C’è una crescente sfiducia da parte dei palestinesi nei confronti della loro leadership e di chiunque in questi anni abbia gestito la situazione. C’è un forte sentimento che porta a pensare che probabilmente sarebbe meglio per il popolo palestinese vivere con gli ebrei in unico Stato e trasformare la lotta di liberazione nazionale palestinese in una lotta per l’uguaglianza democratica. Ma il problema è che la soluzione a due Stati o la soluzione ad un solo Stato si verificherebbero nelle condizioni odierne del capitalismo e questo sia dal punto di vista israeliano che dal punto di vista palestinese significa una condizione da incubo.

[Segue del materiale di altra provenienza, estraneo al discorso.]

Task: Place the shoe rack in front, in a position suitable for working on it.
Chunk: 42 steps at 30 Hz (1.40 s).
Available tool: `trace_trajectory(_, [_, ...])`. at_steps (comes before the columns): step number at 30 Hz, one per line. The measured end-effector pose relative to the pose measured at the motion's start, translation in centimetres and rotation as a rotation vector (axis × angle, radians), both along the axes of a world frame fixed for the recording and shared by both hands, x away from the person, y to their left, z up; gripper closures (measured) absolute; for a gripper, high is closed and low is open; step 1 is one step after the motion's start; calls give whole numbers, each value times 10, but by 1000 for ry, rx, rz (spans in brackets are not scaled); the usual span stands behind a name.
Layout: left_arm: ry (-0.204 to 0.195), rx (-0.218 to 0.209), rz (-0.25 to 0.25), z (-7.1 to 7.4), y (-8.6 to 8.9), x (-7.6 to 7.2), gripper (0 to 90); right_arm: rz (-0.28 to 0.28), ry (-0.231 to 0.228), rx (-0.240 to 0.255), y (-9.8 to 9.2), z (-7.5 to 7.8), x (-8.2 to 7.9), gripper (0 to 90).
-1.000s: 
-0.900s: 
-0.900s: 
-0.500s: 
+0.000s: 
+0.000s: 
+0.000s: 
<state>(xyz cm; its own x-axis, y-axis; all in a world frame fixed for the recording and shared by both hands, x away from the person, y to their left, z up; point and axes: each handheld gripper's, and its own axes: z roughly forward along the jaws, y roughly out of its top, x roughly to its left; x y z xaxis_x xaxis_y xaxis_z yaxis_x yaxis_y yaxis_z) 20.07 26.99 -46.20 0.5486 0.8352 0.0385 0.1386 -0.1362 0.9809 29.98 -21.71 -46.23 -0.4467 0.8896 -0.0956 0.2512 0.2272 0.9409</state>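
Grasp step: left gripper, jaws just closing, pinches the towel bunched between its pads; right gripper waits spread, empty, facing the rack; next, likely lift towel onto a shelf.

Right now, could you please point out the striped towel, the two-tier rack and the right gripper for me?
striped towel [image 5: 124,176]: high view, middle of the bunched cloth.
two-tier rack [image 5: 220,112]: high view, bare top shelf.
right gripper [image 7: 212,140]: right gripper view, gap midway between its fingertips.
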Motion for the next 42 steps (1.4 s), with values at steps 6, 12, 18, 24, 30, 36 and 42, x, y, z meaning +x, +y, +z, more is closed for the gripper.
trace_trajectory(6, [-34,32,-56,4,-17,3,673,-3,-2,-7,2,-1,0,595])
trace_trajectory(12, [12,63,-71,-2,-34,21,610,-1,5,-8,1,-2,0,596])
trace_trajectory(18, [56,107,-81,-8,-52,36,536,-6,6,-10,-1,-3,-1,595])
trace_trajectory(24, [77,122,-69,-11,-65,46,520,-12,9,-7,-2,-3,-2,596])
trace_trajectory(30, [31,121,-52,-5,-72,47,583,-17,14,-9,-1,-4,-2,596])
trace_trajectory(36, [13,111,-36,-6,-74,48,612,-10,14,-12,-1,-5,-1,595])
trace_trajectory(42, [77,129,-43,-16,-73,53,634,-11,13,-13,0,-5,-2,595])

Anche se, poniamo in astratto, si potesse costituire uno Stato più moderno e democratico, magari con uguali diritti di cittadinanza per tutti, arabi ed ebrei, anche in questo caso ci sarebbe un conflitto continuo per il controllo di un apparato statale attraversato nei decenni da un conflitto etnico, esasperato dalla questione demografica che negli ultimi anni ha visto la crescita esponenziale della popolazione araba. E’ questo il motivo per cui la classe dominante israeliana non può permettere una condizione di libera cittadinanza per i palestinesi. Ogni “soluzione” sotto il capitalismo sarebbe comunque accompagnata da convulsioni, crisi, conflitti etnici e religiosi e, in ultima analisi, da situazioni di aperta guerra civile. Il punto in discussione non è quindi la soluzione ad uno o due Stati, ma piuttosto quale tipo di società e come le risorse, economiche, agricole, infrastrutturali, possano essere disponibili per la popolazione palestinese, sia ebrea che araba. La questione principale riguarda la necessità di uno sviluppo della lotta di classe dei lavoratori arabi ed ebrei contro il capitalismo in Israele e in Palestina. Porre le enormi risorse create ed accumulate dalla classe dominante israeliana nelle mani dei lavoratori della regione sarebbe l’unica reale soluzione contro le ineguaglianze che esistono in Medio Oriente.